While you copy the lines below, skip the pictures and keep the rest exact.

BEGIN

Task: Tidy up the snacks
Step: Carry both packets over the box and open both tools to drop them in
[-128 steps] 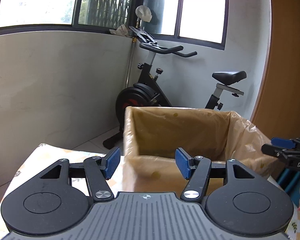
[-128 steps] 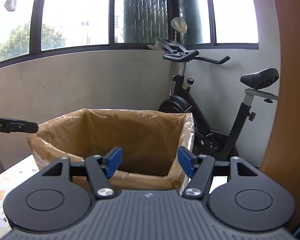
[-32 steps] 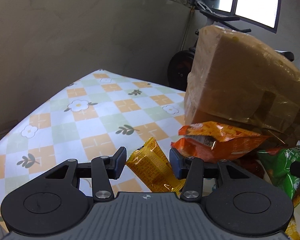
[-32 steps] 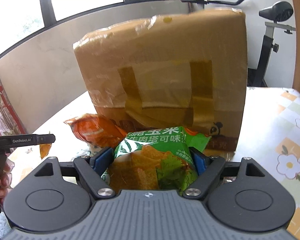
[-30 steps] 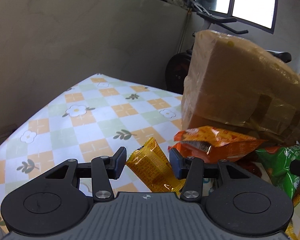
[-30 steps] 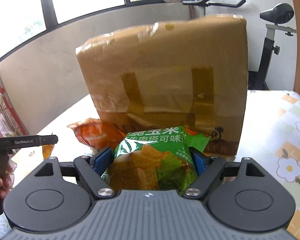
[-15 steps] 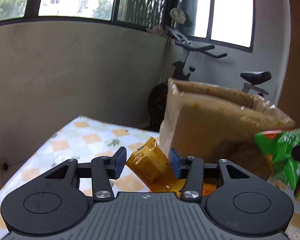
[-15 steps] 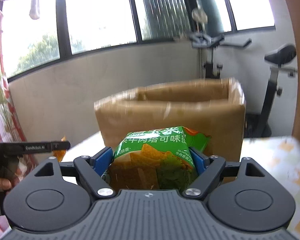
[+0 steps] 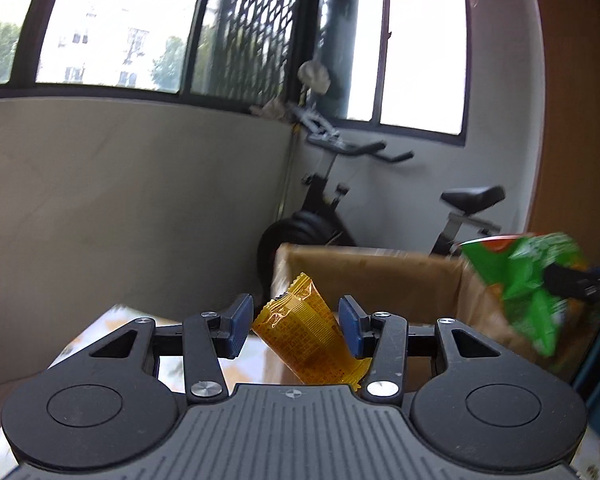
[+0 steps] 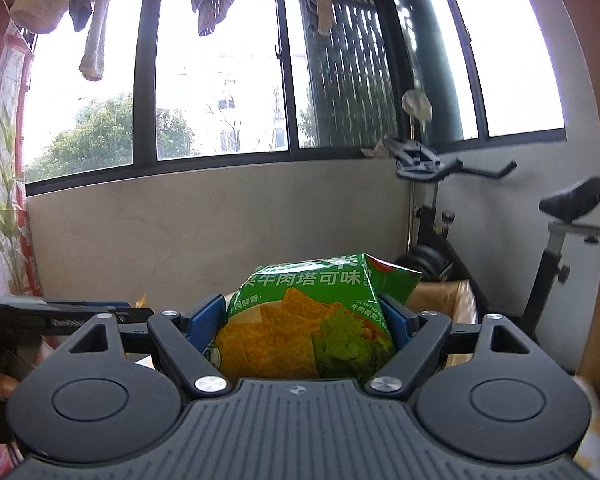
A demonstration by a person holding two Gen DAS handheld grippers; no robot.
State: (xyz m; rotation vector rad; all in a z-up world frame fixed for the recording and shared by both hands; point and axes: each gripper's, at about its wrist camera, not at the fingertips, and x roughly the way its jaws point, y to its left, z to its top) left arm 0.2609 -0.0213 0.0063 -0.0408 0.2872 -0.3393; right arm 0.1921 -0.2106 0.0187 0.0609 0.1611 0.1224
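Windows and the exercise bike (image 9: 364, 216) now fill both views: you've lifted the yellow packet (image 9: 308, 340), clamped in your left tool (image 9: 296, 328), and the green chip bag (image 10: 308, 320), clamped in your right tool (image 10: 306, 324), up to the box (image 9: 380, 276) rim, ready to drop in.

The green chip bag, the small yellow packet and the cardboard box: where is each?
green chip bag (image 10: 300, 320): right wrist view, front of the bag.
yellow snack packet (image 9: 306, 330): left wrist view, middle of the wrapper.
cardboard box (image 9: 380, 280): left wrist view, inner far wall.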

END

= Solution below =
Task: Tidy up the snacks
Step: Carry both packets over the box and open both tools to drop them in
[-128 steps] 
[-128 steps] 
[-32 steps] 
[-32 steps] 
[-30 steps] 
[-30 steps] 
[-15 steps] 
[-15 steps] 
[+0 steps] 
[+0 steps] 
A demonstration by a person holding two Gen DAS handheld grippers; no robot.
State: (xyz m; rotation vector rad; all in a z-up world frame fixed for the recording and shared by both hands; point and axes: each gripper's, at about its wrist camera, not at the fingertips, and x roughly the way its jaws point, y to its left, z to its top) left arm 0.2609 -0.0213 0.0063 -0.0408 0.2872 -0.3393; right arm 0.1921 -0.2106 0.0187 0.0609 0.1611 0.1224
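Windows and the exercise bike (image 9: 364, 216) now fill both views: you've lifted the yellow packet (image 9: 308, 340), clamped in your left tool (image 9: 296, 328), and the green chip bag (image 10: 308, 320), clamped in your right tool (image 10: 306, 324), up to the box (image 9: 380, 276) rim, ready to drop in.

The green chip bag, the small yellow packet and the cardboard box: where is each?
green chip bag (image 10: 300, 320): right wrist view, front of the bag.
yellow snack packet (image 9: 306, 330): left wrist view, middle of the wrapper.
cardboard box (image 9: 380, 280): left wrist view, inner far wall.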

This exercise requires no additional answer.